*About this exercise:*
Your answer should repeat exactly the lines from the one holding "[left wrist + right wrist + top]" through the end of the data, and it should contain no pictures.

....

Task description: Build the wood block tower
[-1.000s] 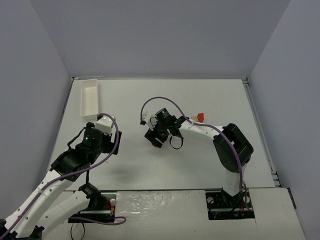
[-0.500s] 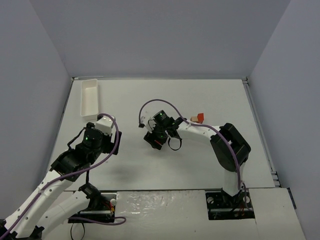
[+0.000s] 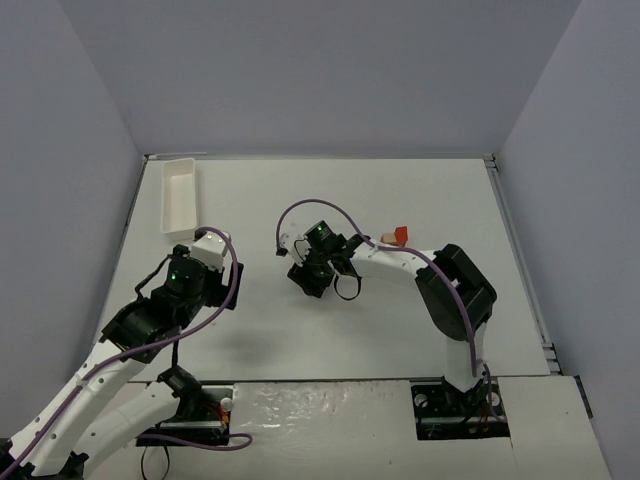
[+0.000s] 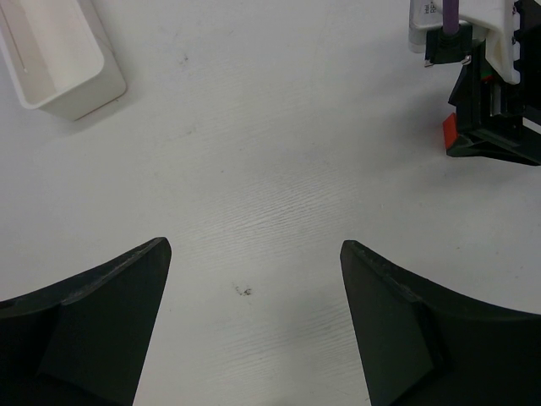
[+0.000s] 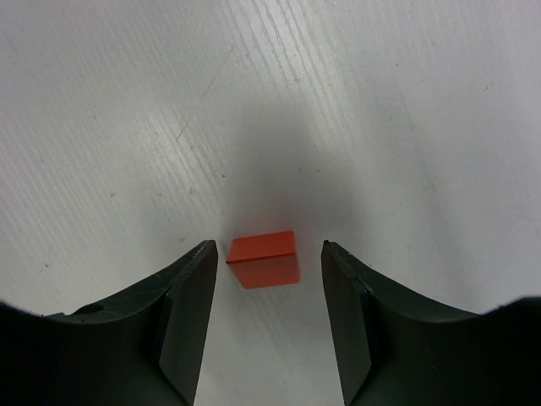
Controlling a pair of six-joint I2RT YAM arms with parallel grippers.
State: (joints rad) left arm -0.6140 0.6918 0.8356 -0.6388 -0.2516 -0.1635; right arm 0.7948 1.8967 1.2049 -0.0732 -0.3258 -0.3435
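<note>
A single red block (image 5: 264,259) lies on the white table between the fingers of my right gripper (image 5: 269,254). The jaws are open and touch neither side of it. In the top view the right gripper (image 3: 310,276) points down at mid-table and hides this block. The left wrist view shows a sliver of the block (image 4: 450,130) beside the right gripper. The wood block tower (image 3: 398,235), a red cube with a tan piece next to it, stands behind the right forearm. My left gripper (image 4: 254,254) is open and empty over bare table; in the top view it (image 3: 212,248) is left of centre.
A long white tray (image 3: 180,193) lies at the far left of the table and also shows in the left wrist view (image 4: 59,59). Grey walls close in the table at the back and on both sides. The right arm's purple cable (image 3: 330,208) loops above its wrist.
My right arm has shifted slightly to the left, with the gripper still over the red block. The left arm has not moved.
</note>
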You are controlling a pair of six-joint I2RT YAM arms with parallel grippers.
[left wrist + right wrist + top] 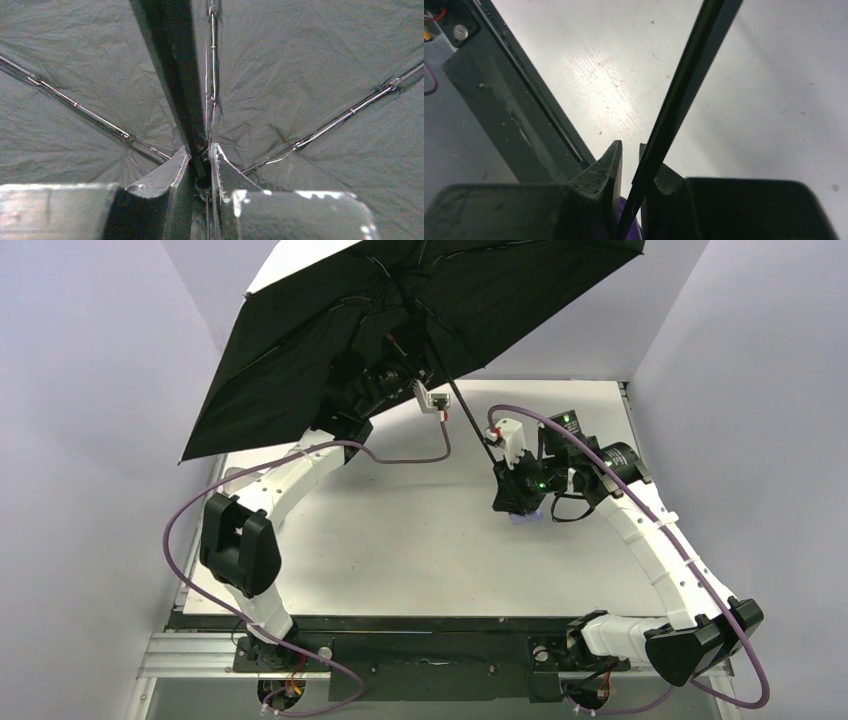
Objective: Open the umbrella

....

*Response to the exercise:*
[left wrist + right wrist + top] 
Objective: Open the umbrella

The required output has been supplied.